Retype every record exactly as it appears.

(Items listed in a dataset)
= = = =
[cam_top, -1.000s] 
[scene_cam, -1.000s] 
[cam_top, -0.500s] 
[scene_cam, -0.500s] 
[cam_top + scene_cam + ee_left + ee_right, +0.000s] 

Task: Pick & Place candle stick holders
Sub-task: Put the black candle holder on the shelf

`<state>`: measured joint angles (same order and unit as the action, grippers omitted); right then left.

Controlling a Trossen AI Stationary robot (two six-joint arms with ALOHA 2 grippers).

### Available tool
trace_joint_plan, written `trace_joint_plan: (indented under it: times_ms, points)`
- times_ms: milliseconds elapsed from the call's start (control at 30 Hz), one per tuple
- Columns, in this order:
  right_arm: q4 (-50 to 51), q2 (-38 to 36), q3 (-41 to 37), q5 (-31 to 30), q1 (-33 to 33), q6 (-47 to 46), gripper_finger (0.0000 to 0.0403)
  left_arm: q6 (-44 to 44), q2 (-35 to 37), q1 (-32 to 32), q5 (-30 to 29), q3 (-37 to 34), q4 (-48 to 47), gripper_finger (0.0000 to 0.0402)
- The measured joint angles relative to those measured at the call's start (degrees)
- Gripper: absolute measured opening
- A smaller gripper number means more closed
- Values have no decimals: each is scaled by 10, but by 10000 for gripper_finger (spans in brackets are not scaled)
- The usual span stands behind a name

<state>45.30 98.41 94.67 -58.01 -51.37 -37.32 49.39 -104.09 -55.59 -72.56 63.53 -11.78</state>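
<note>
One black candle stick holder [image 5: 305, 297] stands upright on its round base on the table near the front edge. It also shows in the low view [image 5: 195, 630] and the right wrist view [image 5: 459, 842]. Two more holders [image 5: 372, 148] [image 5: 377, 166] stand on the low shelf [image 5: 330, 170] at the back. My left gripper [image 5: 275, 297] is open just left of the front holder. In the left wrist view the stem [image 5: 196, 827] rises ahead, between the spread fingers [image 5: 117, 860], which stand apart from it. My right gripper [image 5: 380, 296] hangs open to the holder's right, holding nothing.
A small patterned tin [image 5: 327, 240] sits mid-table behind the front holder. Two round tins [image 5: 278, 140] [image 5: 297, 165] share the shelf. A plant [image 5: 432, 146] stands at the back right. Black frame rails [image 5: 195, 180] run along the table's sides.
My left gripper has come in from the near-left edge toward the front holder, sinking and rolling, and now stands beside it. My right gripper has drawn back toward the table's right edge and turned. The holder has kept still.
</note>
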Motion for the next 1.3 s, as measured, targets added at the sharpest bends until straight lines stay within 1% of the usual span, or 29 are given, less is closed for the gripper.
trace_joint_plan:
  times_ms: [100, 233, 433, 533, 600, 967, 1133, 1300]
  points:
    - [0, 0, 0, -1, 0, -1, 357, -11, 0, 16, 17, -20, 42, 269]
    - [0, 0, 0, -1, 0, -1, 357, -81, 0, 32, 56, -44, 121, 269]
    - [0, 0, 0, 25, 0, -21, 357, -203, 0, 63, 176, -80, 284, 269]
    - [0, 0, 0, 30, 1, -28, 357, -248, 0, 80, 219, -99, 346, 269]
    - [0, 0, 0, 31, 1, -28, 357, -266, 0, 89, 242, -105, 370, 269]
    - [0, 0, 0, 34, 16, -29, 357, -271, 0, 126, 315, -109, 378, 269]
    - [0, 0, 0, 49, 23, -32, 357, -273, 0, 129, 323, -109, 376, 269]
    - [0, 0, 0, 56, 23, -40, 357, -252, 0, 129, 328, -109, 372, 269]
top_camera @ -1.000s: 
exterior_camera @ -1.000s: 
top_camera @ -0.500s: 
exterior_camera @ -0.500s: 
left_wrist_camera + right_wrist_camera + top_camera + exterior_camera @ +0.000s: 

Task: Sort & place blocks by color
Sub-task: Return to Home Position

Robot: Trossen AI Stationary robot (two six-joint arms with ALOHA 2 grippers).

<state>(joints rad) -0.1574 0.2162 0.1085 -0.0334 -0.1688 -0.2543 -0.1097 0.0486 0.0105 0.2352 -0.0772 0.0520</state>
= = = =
_Output for this task:_
[cam_top, -1.000s] 
[scene_cam, -1.000s] 
[cam_top, -0.500s] 
[scene_cam, -0.500s] 
[cam_top + scene_cam + ee_left + ee_right, +0.000s] 

Task: Pick & Place candle stick holders
Sub-task: Put the black candle holder on the shelf

`<state>`: measured joint angles (same order and unit as the action, grippers omitted); right then left.

Controlling a Trossen AI Stationary robot (two six-joint arms with ALOHA 2 grippers).

### Available tool
trace_joint_plan, written `trace_joint_plan: (indented under it: times_ms, points)`
- times_ms: milliseconds elapsed from the call's start (control at 30 Hz), one per tuple
- Columns, in this order:
  right_arm: q4 (-50 to 51), q2 (-38 to 36), q3 (-41 to 37), q5 (-31 to 30), q1 (-33 to 33), q6 (-47 to 46), gripper_finger (0.0000 to 0.0403)
  left_arm: q6 (-44 to 44), q2 (-35 to 37), q1 (-32 to 32), q5 (-30 to 29), q3 (-37 to 34), q4 (-48 to 47), gripper_finger (0.0000 to 0.0402)
- The measured joint angles relative to those measured at the call's start (degrees)
- Gripper: absolute measured opening
- A smaller gripper number means more closed
- Values have no decimals: each is scaled by 10, but by 10000 for gripper_finger (spans in brackets are not scaled)
- The usual span stands behind a name

<state>45.30 98.41 94.67 -58.01 -51.37 -37.32 49.39 -104.09 -55.59 -72.56 63.53 -11.78</state>
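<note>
One black candle stick holder [image 5: 305, 297] stands upright on its round base on the table near the front edge. It also shows in the low view [image 5: 195, 630] and the right wrist view [image 5: 459, 842]. Two more holders [image 5: 372, 148] [image 5: 377, 166] stand on the low shelf [image 5: 330, 170] at the back. My left gripper [image 5: 275, 297] is open just left of the front holder. In the left wrist view the stem [image 5: 196, 827] rises ahead, between the spread fingers [image 5: 117, 860], which stand apart from it. My right gripper [image 5: 380, 296] hangs open to the holder's right, holding nothing.
A small patterned tin [image 5: 327, 240] sits mid-table behind the front holder. Two round tins [image 5: 278, 140] [image 5: 297, 165] share the shelf. A plant [image 5: 432, 146] stands at the back right. Black frame rails [image 5: 195, 180] run along the table's sides.
My left gripper has come in from the near-left edge toward the front holder, sinking and rolling, and now stands beside it. My right gripper has drawn back toward the table's right edge and turned. The holder has kept still.
</note>
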Motion for the next 1.3 s, as measured, targets added at the sharpest bends until straight lines stay within 1% of the usual span, or 29 are given, less is closed for the gripper.
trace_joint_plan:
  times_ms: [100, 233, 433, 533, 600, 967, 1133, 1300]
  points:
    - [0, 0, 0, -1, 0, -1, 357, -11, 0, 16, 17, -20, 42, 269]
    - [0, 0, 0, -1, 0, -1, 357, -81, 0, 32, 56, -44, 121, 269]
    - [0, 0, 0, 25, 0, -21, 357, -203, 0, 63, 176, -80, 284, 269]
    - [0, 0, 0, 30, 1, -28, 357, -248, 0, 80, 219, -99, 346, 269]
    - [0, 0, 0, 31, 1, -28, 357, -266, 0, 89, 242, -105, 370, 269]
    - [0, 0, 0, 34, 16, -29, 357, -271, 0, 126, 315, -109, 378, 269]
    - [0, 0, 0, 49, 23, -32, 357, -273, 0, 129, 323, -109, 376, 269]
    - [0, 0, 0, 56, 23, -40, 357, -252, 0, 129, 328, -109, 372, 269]
top_camera @ -1.000s: 
exterior_camera @ -1.000s: 
top_camera @ -0.500s: 
exterior_camera @ -0.500s: 
left_wrist_camera + right_wrist_camera + top_camera + exterior_camera @ +0.000s: 

Task: Sort & place blocks by color
Sub-task: Return to Home Position

Robot: Trossen AI Stationary robot (two six-joint arms with ALOHA 2 grippers).

<state>(joints rad) -0.1574 0.2162 0.1085 -0.0334 -0.1688 -0.2543 -0.1097 0.0486 0.0105 0.2352 -0.0772 0.0520</state>

No more output is expected here.